The phrase “a shot in the arm” probably originated in the 1950’s. Cambridge dictionary defines it to mean “something that has a sudden, strong, positive effect on something else providing encouragement and new activity.” It probably was more associated with the injections of morphine and other opioids, (dating back to the 1800’s) than it was with vaccines. Still, it points to a boost for us and to better times.
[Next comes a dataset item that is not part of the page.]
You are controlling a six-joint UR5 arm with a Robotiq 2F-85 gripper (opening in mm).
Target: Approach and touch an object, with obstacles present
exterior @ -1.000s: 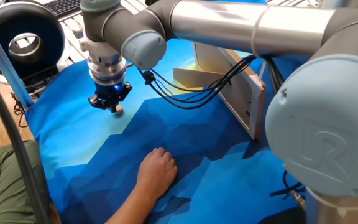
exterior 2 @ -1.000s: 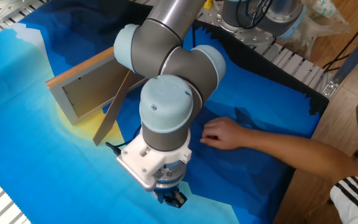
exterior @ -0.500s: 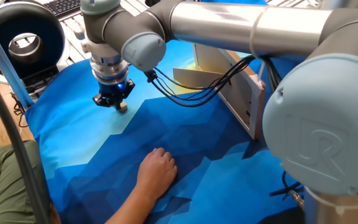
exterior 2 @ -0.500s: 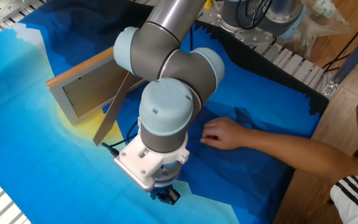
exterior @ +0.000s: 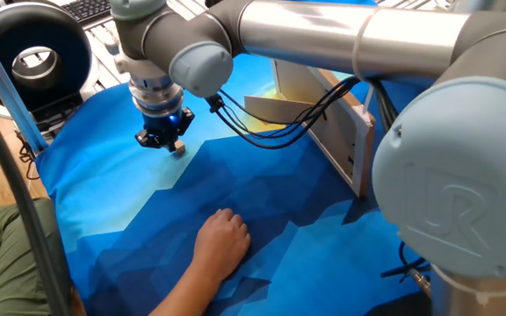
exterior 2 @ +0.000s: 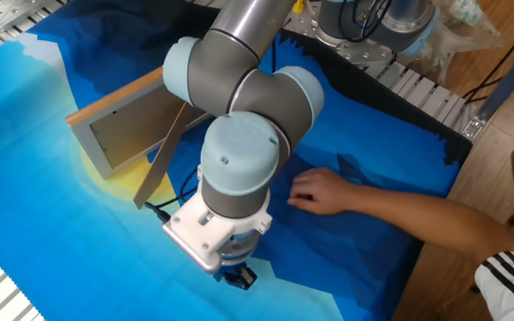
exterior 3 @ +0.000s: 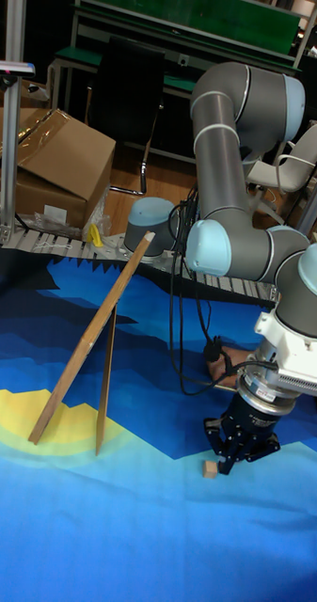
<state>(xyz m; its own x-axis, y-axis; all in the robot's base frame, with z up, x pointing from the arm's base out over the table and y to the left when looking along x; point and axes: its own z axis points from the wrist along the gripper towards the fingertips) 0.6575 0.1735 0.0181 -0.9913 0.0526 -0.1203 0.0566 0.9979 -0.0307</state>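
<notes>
The object, a tiny light-brown cube [exterior 3: 210, 467], lies on the blue cloth right against the tip of my gripper [exterior 3: 229, 461]; whether they touch I cannot tell. In one fixed view the cube [exterior: 179, 149] peeks out just right of the gripper [exterior: 162, 142]. In the other fixed view the arm hides the cube, and only the gripper [exterior 2: 239, 278] shows under the wrist. The fingers converge to a point with nothing between them. The obstacles, a light-wood board [exterior: 323, 96] [exterior 2: 128, 125] [exterior 3: 92, 343] leaning on a brown prop panel [exterior: 275, 110] [exterior 2: 163, 160] [exterior 3: 106, 376], stand apart from the gripper.
A person's hand [exterior: 222, 241] [exterior 2: 319, 192] rests flat on the cloth near the gripper, the forearm reaching in from the table's edge. A black ring-shaped device [exterior: 33, 53] sits beyond the cloth. A cardboard box [exterior 3: 55, 160] stands behind the table.
</notes>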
Today I had my first vaccine shot for Covid19. All the medical care providers and patients at the Howard Brown facility were upbeat and almost joyous in the process of delivering and receiving the vaccine. The pharmacist there told me that after she received both of her vaccines, she felt inches taller and pounds lighter, and that the fluish side effects she had, were SOOOO worth it! Of course, she still wore her mask and was sticking by the same protocols always, but she said, “Something shifted for me. Maybe it was hope.”
I must admit I was a little nervous going there. Something was stirring within me in anticipation. Not because of shots. I don’t mind those. And the possible side effects were not something I was looking forward to, but really weren’t that worrisome. It’s that I felt an unleashing of all the emotional and psychological effects of this last year. I witness it each day with my clients; there are a variety of impacts from this pandemic. A year kind of stolen away from college students, never to be returned back to them. Backsliding on physical progressive illnesses because so many resources have been unavailable to them. Single parents and working parents feeling complete burn out and overwhelm. Loneliness. And zoom fatigue for most of us.
And now, the light felt pointed on me, and was not shining on my clients. The light illuminated my own internal challenges, my fears and sense of helplessness, even as my year has been productive, abundant and creative in many ways, and filled with gratitude. I felt the immense weight of this year. I felt the complexity of my feelings and all the polarities stewing inside of me. I wondered what lies ahead.
After the shot they ask you to sit there and wait, and especially watch your breathing, making sure there is no allergic reaction. My breathing was shallow, followed by big breaths, then shallow, then fast, then big breaths again. It wasn’t an anaphylactic reaction at all. It was the erratic reactions to this last year and life itself.
I walked to the car and the blue sky greeted me with happy sunshine. And then the light began to cast itself away from me and onto humanity as a whole. I knew, in that moment, that getting vaccinated was not just about me. It was for our whole civilization. It was about all those human souls I am interconnected with, and for their highest good as well as mine. I felt that liquid going through my arm, through my body and all the way to Africa and China. I imagined that “shot in the arm” creating a rippling “sudden, strong, positive effect” throughout the planet. At that point my breath became everyone’s breath: calm, regular and reassuring.
When I got home, my wonderful son (recovering from last Saturday’s surgery) implored me to watch an extraordinary documentary on YouTube. He is a resource magnet. He said that this may be one of the best films ever. We watched it and I was deeply moved. People from all over the world submitted footage shot on one day, July 25, 2020. There were over 3500 submissions which were edited together. If there ever was a film that drove home our interconnectedness, it is this one. It is called Life in a Day 2020 director’s cut. I have embedded it here for your viewing or you can just search for it on YouTube on whatever device.
It’s a real shot in the arm for Humankind.